デジタルプラットフォームの導入で盗難時計の転売を防ぐ

 この結果を受けて、ウォッチファインダーは時計犯罪撲滅のためのキャンペーンを開始した。キャンペーンは2つの段階に分かれている。まずは時計の所有者が購入後すぐに登録することで、盗難から時計を守る。

 もうひとつは、中古時計の販売店に対して、すべての在庫を認証するよう呼びかけることだ。中古時計専門店による盗難時計の転売をより困難にすることで、犯罪の利益を減少させることができるのである。

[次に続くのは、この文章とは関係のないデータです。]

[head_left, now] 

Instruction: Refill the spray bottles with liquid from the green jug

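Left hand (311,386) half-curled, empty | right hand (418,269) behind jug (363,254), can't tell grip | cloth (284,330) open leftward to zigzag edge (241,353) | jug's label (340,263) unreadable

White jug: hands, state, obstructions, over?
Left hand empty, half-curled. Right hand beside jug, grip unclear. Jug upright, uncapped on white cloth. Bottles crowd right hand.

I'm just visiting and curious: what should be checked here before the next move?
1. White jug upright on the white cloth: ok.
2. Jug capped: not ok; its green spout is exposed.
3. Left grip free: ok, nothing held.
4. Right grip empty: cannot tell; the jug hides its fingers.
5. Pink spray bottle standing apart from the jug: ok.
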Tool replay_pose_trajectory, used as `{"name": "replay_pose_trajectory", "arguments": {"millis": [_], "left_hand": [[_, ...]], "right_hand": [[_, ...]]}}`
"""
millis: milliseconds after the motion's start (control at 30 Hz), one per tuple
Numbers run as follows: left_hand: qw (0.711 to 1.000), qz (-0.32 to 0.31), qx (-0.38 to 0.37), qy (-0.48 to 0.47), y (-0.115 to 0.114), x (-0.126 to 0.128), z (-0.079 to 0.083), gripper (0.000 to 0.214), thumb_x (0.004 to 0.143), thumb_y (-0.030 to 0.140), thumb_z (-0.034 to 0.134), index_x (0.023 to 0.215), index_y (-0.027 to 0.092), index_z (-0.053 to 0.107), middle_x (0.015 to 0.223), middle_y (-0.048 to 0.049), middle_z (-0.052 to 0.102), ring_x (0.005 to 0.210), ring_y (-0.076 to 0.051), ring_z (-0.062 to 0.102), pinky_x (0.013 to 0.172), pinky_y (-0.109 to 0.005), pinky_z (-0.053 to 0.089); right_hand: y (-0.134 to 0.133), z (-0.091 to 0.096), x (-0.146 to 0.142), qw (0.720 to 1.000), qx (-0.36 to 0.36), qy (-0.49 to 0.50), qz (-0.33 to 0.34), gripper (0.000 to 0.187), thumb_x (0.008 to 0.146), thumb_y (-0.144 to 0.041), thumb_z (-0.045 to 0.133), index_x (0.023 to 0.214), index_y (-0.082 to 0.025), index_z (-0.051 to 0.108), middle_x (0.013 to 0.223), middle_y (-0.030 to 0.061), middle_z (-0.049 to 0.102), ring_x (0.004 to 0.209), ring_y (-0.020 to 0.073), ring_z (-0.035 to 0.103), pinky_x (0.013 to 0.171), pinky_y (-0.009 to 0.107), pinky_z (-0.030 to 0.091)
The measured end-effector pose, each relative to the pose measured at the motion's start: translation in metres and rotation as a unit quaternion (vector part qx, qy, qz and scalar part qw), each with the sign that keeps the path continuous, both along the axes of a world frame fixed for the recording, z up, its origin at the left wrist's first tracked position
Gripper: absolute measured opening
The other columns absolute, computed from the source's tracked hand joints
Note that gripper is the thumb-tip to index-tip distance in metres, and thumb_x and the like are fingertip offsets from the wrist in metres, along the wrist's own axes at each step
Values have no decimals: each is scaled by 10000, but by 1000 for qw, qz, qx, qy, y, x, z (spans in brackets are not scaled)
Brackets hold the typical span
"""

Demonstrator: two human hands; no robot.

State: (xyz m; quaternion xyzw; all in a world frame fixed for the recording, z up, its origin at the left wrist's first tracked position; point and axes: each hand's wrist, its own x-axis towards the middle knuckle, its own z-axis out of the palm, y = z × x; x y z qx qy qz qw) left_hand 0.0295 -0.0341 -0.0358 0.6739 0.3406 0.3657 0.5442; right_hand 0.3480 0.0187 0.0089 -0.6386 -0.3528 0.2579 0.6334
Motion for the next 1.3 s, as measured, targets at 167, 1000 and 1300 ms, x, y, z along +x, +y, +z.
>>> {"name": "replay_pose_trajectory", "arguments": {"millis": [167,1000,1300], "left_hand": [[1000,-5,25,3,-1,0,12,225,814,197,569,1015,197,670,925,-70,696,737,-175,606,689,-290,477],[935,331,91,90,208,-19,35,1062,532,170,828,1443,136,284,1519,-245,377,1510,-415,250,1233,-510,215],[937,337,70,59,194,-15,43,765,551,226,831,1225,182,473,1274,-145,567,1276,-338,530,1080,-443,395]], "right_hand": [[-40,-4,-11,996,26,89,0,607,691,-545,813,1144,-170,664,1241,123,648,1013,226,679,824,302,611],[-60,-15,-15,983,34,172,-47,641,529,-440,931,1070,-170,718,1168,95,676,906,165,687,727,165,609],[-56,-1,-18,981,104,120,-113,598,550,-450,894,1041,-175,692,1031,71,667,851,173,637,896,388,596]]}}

 中古時計の専門店であるウォッチファインダーは長年にわたり、同社が取り扱うすべての時計が適正なものであるかどうかを見極めるプロセスを実施してきた。

 現在、ウォッチファインダーはリシュモン グループに所属している。そのリシュモン グループでは、顧客の要望に応えるため、盗難時計の犯罪撲滅を目指す無料のデジタルプラットフォーム「Enquirus」と提携した。

 時計メーカー、警察、保険会社、二次市場、顧客など、幅広いパートナーとの密接な協力関係により開発されたこのプラットフォームは、時計の所有者や業界関係者が紛失・盗難にあった時計について登録・申告・調査できるようになっている。

 また検索機能により、第三者から中古時計の購入を検討している顧客も、購入前にデータベースを参照し、盗難品でないことを確認することができる。

 ウォッチファインダーCEOのアルジャン・ヴァン・デ・ヴァルは、すべての中古時計小売業者に対して、増加する時計犯罪の問題に対処するため、在庫を徹底的にチェックするよう促している。在庫の来歴確認と認証が、この業界での標準となる必要があるだろう。

 時計を盗まれたことがある人の3分の2以上(68%)が、転売されたと考えているという回答もあった。

 厳しい検査と認証、そして時計専門家と19以上の時計ブランドのサポートにより、ウォッチファインダーは過去12カ月の間に、自社に持ち込まれた200本以上の盗難時計の転売を阻止したと報告している。